# The Corridors - "Where Halloween is Forever"



## Autumn_Dreams (Aug 30, 2004)

Just an update on the site: I'm working on replacing most of what is at my site currently with a more streamlined Flash version. Preliminary 'auditions' of the new site will be finished soon.

But the real reason I'm posting this update is because some sections, like the graphics and web sets section will change. Some of the sets offered will be in zip format with only a small icon to represent the set, while others will be removed permanently. Desktop wallpapers will remain, but some may be removed permanently as well. It's more like a 'get 'em while you can' where the free web sets are concerned.

As for the animations... they'll stay for now in the Halloween 2 section.



"In nightmares our screams are silent, yet all fallen angels hear us on their way down." --E. Riddle

"Autumn whispers to me. It always has." --E. Riddle

The Corridors: Where Halloween is Forever
Autumn Whispers to Me


----------



## Bram Bones (Aug 30, 2004)

INCREDIBLE job. I am really enjoying your site.
I just scratched the surface, but I'm loving it.
Truly unlike any site I've been too.

The music is amazing.

Thanks for sharing.
Bram


----------



## Autumn_Dreams (Aug 30, 2004)

Thanks, Bram.  Are you talking about the Halloween/horror one, or the more personal one? The Corridors I'm slowly renovating and it'll be 'somewhat' Flash when done. The other one is what I call "mildly flash," but it does the job.
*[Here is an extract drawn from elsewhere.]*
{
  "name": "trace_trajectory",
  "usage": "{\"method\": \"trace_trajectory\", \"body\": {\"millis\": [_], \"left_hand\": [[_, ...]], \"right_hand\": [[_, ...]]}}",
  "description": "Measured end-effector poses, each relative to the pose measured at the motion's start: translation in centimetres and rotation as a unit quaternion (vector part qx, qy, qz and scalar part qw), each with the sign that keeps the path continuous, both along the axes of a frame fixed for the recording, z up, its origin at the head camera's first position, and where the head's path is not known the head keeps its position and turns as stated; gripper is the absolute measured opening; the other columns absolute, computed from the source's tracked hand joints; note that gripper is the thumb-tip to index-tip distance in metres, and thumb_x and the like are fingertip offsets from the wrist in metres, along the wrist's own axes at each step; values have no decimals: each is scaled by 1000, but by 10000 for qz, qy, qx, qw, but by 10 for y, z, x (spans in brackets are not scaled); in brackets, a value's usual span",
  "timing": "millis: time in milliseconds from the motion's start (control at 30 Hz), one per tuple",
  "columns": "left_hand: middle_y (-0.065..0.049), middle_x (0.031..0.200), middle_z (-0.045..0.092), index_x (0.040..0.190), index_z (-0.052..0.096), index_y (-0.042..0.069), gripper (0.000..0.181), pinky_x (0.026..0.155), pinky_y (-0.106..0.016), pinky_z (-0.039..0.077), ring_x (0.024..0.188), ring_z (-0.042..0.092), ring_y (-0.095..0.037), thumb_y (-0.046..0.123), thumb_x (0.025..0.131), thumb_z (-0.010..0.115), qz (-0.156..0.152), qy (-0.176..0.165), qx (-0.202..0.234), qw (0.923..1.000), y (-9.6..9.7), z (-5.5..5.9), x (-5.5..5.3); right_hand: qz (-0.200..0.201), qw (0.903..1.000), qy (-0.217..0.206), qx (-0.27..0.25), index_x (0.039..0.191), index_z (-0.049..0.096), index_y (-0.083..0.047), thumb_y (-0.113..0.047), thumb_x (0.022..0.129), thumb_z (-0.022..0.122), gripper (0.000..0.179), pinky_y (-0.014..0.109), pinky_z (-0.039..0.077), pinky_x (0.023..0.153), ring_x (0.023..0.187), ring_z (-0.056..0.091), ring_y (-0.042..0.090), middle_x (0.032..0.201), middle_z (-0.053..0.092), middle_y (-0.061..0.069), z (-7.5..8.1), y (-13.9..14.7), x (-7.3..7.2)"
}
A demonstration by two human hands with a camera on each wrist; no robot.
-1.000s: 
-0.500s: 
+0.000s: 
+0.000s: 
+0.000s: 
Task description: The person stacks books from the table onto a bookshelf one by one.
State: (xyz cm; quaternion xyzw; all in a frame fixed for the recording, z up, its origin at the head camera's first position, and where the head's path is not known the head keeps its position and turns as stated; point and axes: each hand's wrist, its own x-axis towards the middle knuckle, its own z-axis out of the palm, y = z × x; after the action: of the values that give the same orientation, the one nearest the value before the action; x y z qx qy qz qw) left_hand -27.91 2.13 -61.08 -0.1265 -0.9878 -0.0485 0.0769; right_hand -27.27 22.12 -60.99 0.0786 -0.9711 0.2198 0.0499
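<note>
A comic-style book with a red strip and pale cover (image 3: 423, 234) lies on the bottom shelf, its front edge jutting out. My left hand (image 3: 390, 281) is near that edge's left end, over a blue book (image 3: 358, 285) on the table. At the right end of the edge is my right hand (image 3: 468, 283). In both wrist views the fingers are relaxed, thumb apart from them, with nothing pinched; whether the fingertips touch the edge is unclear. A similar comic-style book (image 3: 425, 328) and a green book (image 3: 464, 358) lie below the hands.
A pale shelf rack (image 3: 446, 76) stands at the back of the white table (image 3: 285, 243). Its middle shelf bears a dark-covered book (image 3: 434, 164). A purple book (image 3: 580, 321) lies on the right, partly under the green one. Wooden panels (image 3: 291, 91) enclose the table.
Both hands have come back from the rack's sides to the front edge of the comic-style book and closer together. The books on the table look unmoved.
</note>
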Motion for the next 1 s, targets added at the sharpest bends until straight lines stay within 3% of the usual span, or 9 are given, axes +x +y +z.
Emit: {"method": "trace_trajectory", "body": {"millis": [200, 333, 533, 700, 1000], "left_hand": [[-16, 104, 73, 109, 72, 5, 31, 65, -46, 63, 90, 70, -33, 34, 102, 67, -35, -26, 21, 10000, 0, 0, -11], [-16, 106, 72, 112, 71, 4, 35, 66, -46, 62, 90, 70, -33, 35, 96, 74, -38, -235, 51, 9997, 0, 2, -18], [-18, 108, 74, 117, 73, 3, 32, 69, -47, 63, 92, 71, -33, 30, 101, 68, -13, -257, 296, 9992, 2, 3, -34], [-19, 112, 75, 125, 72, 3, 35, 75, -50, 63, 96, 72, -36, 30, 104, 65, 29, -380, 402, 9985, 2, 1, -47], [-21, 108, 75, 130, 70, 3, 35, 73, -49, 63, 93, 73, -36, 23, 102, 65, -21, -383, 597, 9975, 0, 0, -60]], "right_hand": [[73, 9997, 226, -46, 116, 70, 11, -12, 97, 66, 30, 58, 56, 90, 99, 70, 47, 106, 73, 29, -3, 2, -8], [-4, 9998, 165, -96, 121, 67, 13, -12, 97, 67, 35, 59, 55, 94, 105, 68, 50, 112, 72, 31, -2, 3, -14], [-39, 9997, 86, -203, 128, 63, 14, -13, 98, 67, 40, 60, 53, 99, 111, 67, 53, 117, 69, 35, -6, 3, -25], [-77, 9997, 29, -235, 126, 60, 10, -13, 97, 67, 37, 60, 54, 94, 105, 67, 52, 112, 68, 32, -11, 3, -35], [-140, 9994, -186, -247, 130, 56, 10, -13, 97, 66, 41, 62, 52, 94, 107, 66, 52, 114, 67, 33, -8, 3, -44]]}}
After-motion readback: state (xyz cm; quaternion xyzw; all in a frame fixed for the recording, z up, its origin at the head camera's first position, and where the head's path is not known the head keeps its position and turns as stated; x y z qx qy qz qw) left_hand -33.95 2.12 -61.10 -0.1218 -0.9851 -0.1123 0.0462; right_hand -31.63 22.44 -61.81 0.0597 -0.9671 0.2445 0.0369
Thanks again. I'm always thrilled to get feedback. Makes my day. Or rather 'night.' [:I]



"In nightmares our screams are silent, yet all fallen angels hear us on their way down." --E. Riddle

"Autumn whispers to me. It always has." --E. Riddle

The Corridors: Where Halloween is Forever
Autumn Whispers to Me


----------



## Bram Bones (Aug 30, 2004)

I visited THE CORRIDORS. Bravo.
I'll check out the other one as well. 


Bram


----------



## Autumn_Dreams (Aug 30, 2004)

Thanks everyone. It helps to get feedback. [:I]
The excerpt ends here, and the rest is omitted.